- TO DO: Down to the last line, restate the material below exactly.

+---+

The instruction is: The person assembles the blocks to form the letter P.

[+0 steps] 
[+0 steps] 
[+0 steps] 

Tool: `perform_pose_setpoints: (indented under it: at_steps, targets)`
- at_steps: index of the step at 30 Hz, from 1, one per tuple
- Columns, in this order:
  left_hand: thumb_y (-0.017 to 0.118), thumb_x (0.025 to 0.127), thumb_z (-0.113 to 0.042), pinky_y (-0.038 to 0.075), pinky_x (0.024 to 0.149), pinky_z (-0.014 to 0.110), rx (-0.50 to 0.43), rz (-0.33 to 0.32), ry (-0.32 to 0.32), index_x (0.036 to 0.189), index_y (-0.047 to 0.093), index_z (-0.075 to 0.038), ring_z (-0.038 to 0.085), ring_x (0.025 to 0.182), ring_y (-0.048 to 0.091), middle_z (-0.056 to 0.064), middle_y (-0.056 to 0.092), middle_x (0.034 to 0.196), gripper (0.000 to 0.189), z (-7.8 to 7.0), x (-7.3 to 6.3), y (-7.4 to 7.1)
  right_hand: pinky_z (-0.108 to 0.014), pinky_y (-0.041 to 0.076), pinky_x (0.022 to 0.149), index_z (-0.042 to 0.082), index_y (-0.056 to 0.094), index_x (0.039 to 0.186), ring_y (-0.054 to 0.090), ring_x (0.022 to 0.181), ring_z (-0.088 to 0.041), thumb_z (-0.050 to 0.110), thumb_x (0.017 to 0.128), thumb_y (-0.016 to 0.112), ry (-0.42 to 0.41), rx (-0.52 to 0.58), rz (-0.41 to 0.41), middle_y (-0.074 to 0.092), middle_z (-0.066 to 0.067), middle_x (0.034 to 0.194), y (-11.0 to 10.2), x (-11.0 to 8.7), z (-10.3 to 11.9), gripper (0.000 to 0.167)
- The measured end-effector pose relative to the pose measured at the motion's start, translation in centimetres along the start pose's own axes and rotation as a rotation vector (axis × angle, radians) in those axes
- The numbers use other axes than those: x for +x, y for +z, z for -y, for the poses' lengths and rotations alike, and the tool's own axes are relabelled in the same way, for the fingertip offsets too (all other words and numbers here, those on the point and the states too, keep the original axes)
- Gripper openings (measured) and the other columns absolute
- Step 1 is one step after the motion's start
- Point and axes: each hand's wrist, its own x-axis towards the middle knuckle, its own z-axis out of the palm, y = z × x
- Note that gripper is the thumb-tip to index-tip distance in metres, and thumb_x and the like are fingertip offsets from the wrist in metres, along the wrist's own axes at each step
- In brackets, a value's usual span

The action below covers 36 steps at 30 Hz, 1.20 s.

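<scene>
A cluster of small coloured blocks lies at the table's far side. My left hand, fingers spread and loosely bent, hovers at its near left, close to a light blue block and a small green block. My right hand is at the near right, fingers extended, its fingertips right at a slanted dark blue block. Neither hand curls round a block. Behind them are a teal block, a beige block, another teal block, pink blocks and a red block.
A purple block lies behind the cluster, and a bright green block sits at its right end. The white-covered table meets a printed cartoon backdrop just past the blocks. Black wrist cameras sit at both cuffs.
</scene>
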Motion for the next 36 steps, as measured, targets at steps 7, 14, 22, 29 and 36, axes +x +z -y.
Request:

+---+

- ANSWER SPACE:
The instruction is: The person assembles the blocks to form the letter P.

[+0 steps] 
[+0 steps] 
[+0 steps] 

Tool: `perform_pose_setpoints: (indented under it: at_steps, targets)`
- at_steps: index of the step at 30 Hz, from 1, one per tuple
- Columns, in this order:
  left_hand: thumb_y (-0.017 to 0.118), thumb_x (0.025 to 0.127), thumb_z (-0.113 to 0.042), pinky_y (-0.038 to 0.075), pinky_x (0.024 to 0.149), pinky_z (-0.014 to 0.110), rx (-0.50 to 0.43), rz (-0.33 to 0.32), ry (-0.32 to 0.32), index_x (0.036 to 0.189), index_y (-0.047 to 0.093), index_z (-0.075 to 0.038), ring_z (-0.038 to 0.085), ring_x (0.025 to 0.182), ring_y (-0.048 to 0.091), middle_z (-0.056 to 0.064), middle_y (-0.056 to 0.092), middle_x (0.034 to 0.196), gripper (0.000 to 0.189), z (-7.8 to 7.0), x (-7.3 to 6.3), y (-7.4 to 7.1)
  right_hand: pinky_z (-0.108 to 0.014), pinky_y (-0.041 to 0.076), pinky_x (0.022 to 0.149), index_z (-0.042 to 0.082), index_y (-0.056 to 0.094), index_x (0.039 to 0.186), ring_y (-0.054 to 0.090), ring_x (0.022 to 0.181), ring_z (-0.088 to 0.041), thumb_z (-0.050 to 0.110), thumb_x (0.017 to 0.128), thumb_y (-0.016 to 0.112), ry (-0.42 to 0.41), rx (-0.52 to 0.58), rz (-0.41 to 0.41), middle_y (-0.074 to 0.092), middle_z (-0.066 to 0.067), middle_x (0.034 to 0.194), y (-11.0 to 10.2), x (-11.0 to 8.7), z (-10.3 to 11.9), gripper (0.000 to 0.167)
- The measured end-effector pose relative to the pose measured at the motion's start, translation in centimetres along the start pose's own axes and rotation as a rotation vector (axis × angle, radians) in those axes
- The numbers use other axes than those: x for +x, y for +z, z for -y, for the poses' lengths and rotations alike, and the tool's own axes are relabelled in the same way, for the fingertip offsets too (all other words and numbers here, those on the point and the states too, keep the original axes)
- Gripper openings (measured) and the other columns absolute
- Step 1 is one step after the motion's start
- Point and axes: each hand's wrist, its own x-axis towards the middle knuckle, its own z-axis out of the palm, y = z × x
- Note that gripper is the thumb-tip to index-tip distance in metres, and thumb_x and the like are fingertip offsets from the wrist in metres, along the wrist's own axes at each step
- In brackets, a value's usual span

The action below covers 36 steps at 30 Hz, 1.20 s.

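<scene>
A cluster of small coloured blocks lies at the table's far side. My left hand, fingers spread and loosely bent, hovers at its near left, close to a light blue block and a small green block. My right hand is at the near right, fingers extended, its fingertips right at a slanted dark blue block. Neither hand curls round a block. Behind them are a teal block, a beige block, another teal block, pink blocks and a red block.
A purple block lies behind the cluster, and a bright green block sits at its right end. The white-covered table meets a printed cartoon backdrop just past the blocks. Black wrist cameras sit at both cuffs.
</scene>
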Motion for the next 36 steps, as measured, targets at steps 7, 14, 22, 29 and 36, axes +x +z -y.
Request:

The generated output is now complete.